IDA is a moving and intimate drama about a young novitiate nun in 1960s Poland who, on the verge of taking her vows, discovers a dark family secret dating from the terrible years of the Nazi occupation. 18-year old Anna, a sheltered orphan raised in a convent, is preparing to become a nun when the Mother Superior insists she first visit her sole living relative. Naïve, innocent Anna soon finds herself in the presence of her aunt Wanda, a worldly and cynical Communist Party insider, who shocks her with the declaration that her real name is Ida and her Jewish parents were murdered during the Nazi occupation. This revelation triggers a heart-wrenching journey into the countryside, to the family house and into the secrets of the repressed past, evoking the haunting legacy of the Holocaust and the realities of postwar Communism.
The film was criticized by some for its perspective on Christian-Jewish relations in Poland. Some have argued that the Christian Poles in the film are portrayed negatively as being anti-Semitic and sharing responsibility for the Holocaust with the German occupiers.
Conversely, others have argued that Ida’s aunt Wanda Gruz, a Jewish woman, was portrayed negatively in the film as someone who collaborated with the Soviets and persecuted the Polish underground opposition.
What do you think?
A serious, coming-of-age movie, IDA explores the world of a youthful nun in post World War II Poland once the dust finally settles and life ventures onward.

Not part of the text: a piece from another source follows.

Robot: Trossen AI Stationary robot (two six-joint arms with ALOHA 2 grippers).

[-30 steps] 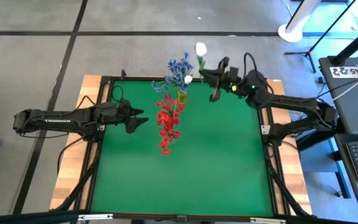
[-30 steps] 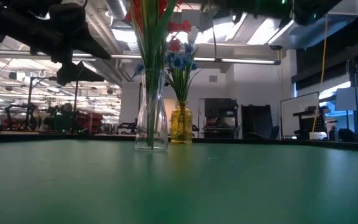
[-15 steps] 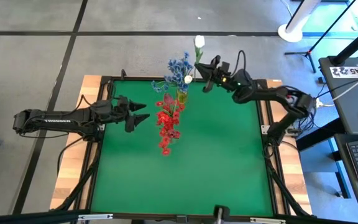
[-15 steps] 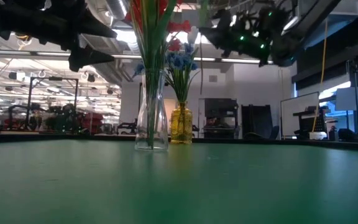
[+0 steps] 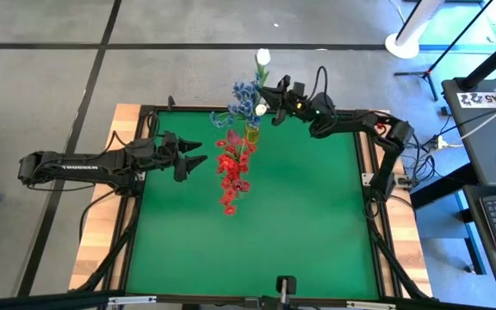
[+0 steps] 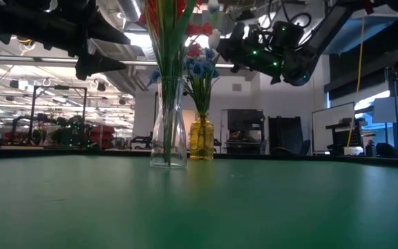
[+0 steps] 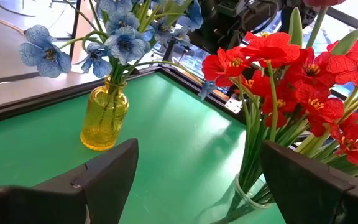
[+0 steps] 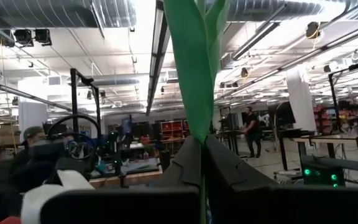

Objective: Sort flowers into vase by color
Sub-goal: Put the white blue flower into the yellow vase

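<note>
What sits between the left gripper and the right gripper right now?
In the high view, the clear vase of red flowers and the yellow vase of blue flowers stand between the open left gripper and the right gripper, which grips a white flower.

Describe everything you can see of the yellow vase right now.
The yellow vase is a small, translucent amber bottle, glass by its look, with a round body and narrow neck. It stands upright on the green table near its far edge, just beyond the clear vase and apart from it. Blue flowers stand in it; no hand touches it.
</note>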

The events of the war are hardly a forgotten bloody past, but are rather sharp, jagged rubble along the road to fixing the unfixable mistakes ushered in by the Nazi extremists. Filmed in black and white cinematography, IDA’s visuals match perfectly to her story.

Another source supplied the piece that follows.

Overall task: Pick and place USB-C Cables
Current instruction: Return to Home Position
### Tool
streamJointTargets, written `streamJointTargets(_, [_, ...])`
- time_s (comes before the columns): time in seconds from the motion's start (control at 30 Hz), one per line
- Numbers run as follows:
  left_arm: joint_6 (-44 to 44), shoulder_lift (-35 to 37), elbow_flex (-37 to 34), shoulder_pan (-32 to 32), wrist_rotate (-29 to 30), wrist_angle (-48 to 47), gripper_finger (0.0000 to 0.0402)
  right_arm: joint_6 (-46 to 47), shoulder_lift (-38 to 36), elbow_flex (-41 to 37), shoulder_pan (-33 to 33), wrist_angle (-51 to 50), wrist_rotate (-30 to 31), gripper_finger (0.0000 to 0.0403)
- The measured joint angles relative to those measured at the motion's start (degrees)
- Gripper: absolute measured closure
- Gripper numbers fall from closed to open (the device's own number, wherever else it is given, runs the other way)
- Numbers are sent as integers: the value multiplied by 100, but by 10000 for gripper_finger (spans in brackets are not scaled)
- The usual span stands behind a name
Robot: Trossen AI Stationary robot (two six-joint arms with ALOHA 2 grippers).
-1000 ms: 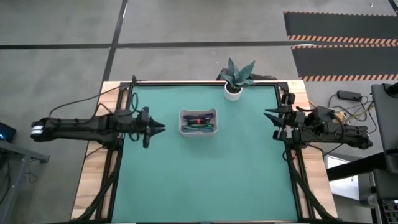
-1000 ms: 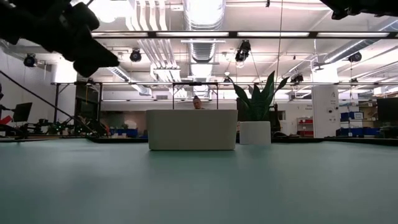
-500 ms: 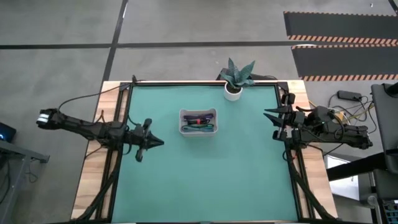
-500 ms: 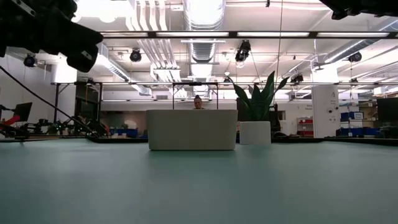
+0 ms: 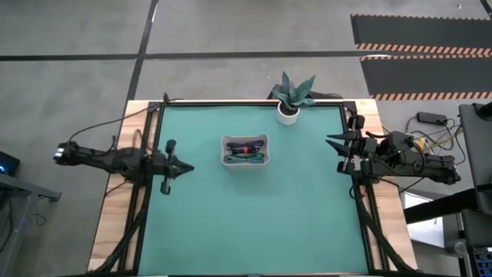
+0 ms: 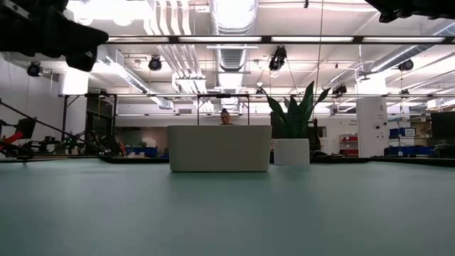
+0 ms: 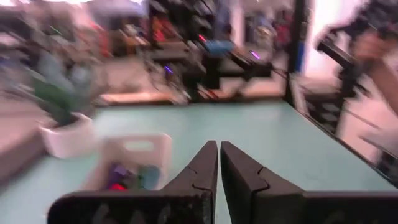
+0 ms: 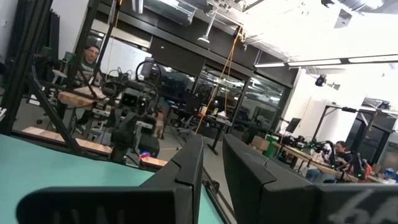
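— Where are the USB-C cables (image 5: 245, 152)?

— We see them lying inside the white bin (image 5: 245, 137), near the middle of the green table (image 5: 254, 223). We can pick out red, purple and green-blue, all bunched close together. We cannot count them one by one.

— Is anything else in the bin?

— Not that we can see. Only the little plant (image 5: 292, 92) stands near it, by the far edge.

— So which step are we on?

— We think the picking is done and the arms are going to their rest spots. The left gripper (image 7: 219, 146) hangs over the table's left edge, pointing at the bin. Its fingers are pressed almost together and hold nothing.

— And the other one?

— The right gripper (image 8: 211, 142) waits at the right edge. Its fingers have a small gap between them, and nothing is in it.

— What do we do next?

— We think the left arm should fold back and tuck in like the right one. It should keep well away from the bin, so nothing gets bumped.
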State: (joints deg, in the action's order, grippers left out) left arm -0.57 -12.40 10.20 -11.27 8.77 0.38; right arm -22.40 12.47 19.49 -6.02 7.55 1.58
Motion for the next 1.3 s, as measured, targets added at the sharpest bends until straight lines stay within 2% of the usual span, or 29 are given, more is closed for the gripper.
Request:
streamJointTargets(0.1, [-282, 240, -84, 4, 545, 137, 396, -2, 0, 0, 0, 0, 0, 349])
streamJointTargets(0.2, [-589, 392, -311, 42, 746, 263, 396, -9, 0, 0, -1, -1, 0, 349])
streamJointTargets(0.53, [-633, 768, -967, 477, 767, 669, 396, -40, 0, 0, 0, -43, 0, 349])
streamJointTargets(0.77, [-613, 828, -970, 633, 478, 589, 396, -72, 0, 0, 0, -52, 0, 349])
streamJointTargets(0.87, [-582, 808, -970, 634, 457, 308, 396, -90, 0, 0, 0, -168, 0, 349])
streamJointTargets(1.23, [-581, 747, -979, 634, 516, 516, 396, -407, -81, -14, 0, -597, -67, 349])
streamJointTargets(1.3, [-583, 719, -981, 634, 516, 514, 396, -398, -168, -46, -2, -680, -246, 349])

Despite the wars ending, the pressure of the communist Soviet Union loom all around as do the seemingly endless trials of war criminals. Ida, played by Agata Trzebuchowska, is one such individual raised to the aftermath of Polands terrible fate. Raised Catholic and near days from taking the oath of a nun, it is her reserved life style that keeps her from the chaos of the everyday. However, as she soon learns the truth about herself, she becomes more aware of the fact that no matter how far one steps from the violence and chaos of the world, there is no dissociating from it. Wanda, played by the beautiful Agata Kulesza and the exact opposite of Ida, encourages this realization with her wild, miserable demeanor crafted from the misfortune witnessed through her own eyes.

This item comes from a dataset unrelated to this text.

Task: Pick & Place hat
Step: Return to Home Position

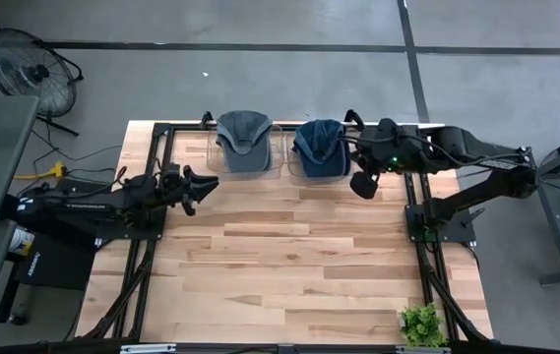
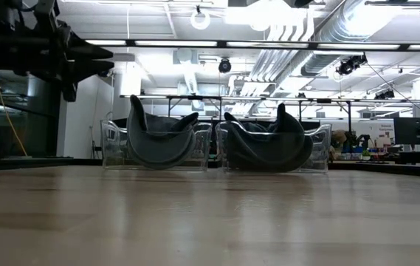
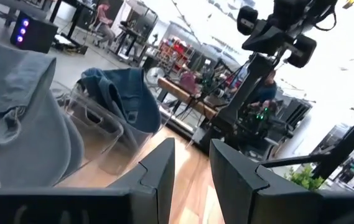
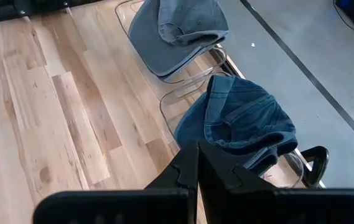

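Note:
Two hats sit in clear plastic trays at the table's far edge. The grey hat [image 1: 244,141] [image 4: 177,28] lies in the left tray [image 1: 213,157], the blue hat [image 1: 321,147] [image 4: 245,121] in the right tray [image 1: 287,162]. In the low view both hats [image 2: 158,140] [image 2: 269,144] rest curled inside the tray walls. My left gripper [image 1: 211,183] [image 3: 192,168] hovers open near the table's left side, pointing level toward the right, with nothing between its fingers. My right gripper [image 1: 363,184] [image 4: 197,165] is shut and empty, raised above the table just right of the blue hat.
A small green plant [image 1: 420,323] stands at the table's near right corner. Dark frame rails [image 1: 422,246] run along both sides of the table. A fan [image 1: 24,67] stands on the floor beyond the far left corner. Bare wood [image 1: 289,256] fills the table's middle.

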Available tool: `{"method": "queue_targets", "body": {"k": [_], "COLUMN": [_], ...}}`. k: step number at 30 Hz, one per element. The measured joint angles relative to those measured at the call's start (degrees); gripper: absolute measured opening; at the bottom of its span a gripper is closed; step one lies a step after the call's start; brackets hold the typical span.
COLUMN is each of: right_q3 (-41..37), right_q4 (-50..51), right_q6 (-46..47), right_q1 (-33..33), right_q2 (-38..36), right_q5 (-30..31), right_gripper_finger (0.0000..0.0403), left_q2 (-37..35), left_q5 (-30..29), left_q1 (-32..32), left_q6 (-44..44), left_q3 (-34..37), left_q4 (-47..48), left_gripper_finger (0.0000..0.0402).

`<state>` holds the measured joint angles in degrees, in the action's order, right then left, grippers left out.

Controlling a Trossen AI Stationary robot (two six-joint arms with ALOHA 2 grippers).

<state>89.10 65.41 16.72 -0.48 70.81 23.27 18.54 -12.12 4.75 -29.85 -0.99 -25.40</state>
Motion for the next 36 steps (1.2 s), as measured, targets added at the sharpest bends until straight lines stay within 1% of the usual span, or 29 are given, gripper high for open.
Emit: {"method": "queue_targets", "body": {"k": [7,13,20,22,24,26,30,33,36], "right_q3": [0.00,0.00,-0.02,-0.68,-3.51,-7.92,-19.99,-28.96,-37.23], "right_q4": [0.86,3.17,6.27,6.68,5.64,2.34,-9.76,-20.18,-28.12], "right_q6": [1.31,3.64,8.07,9.68,11.40,12.71,13.52,13.47,14.23], "right_q1": [1.39,3.22,7.31,8.48,9.71,10.71,12.42,13.05,13.03], "right_q2": [0.00,-0.34,-2.95,-3.95,-5.90,-8.44,-14.51,-19.22,-24.07], "right_q5": [0.56,0.95,6.18,7.50,8.59,8.72,7.79,7.22,7.18], "right_gripper_finger": [0.0000,0.0000,0.0000,0.0000,0.0000,0.0000,0.0000,0.0000,0.0000], "left_q2": [-4.34,-9.63,-17.23,-18.33,-18.19,-18.12,-18.09,-18.16,-18.16], "left_q5": [2.67,3.03,3.11,3.83,3.89,4.23,7.64,8.36,8.80], "left_q1": [0.00,0.00,0.00,0.00,0.00,0.01,0.02,0.02,0.04], "left_q6": [-0.02,-0.04,-0.88,-0.65,-0.59,-0.55,-0.14,0.82,1.09], "left_q3": [0.11,0.15,0.20,0.17,0.17,0.17,0.17,0.17,0.17], "left_q4": [8.13,15.25,23.62,23.59,23.71,24.11,24.63,24.54,24.73], "left_gripper_finger": [0.0099,0.0099,0.0099,0.0099,0.0099,0.0099,0.0099,0.0099,0.0099]}}
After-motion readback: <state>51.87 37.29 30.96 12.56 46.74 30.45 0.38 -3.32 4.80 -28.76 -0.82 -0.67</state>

IDA is preformed in Polish alone but offers subtitles for those who need to brush up on their Polish. On the other hand, if learning is truly your style, the slow demenor of this movie allows one to easily focus on the language itself. Although quiet, one can learn a lot from the youthful Ida.
Surprisingly, IDA is the first Polish film to win a foreign language film Oscar! Due to the combined efforts of director Pawel Pawlikowski, the PFI (who co-financed the film), and everyone else involved, history can truly be witness in watching this film. Although it was remarked that IDA should have also won for “Best Cinematography” this was still a very much needed win for the strength and originality of the Polish cinema.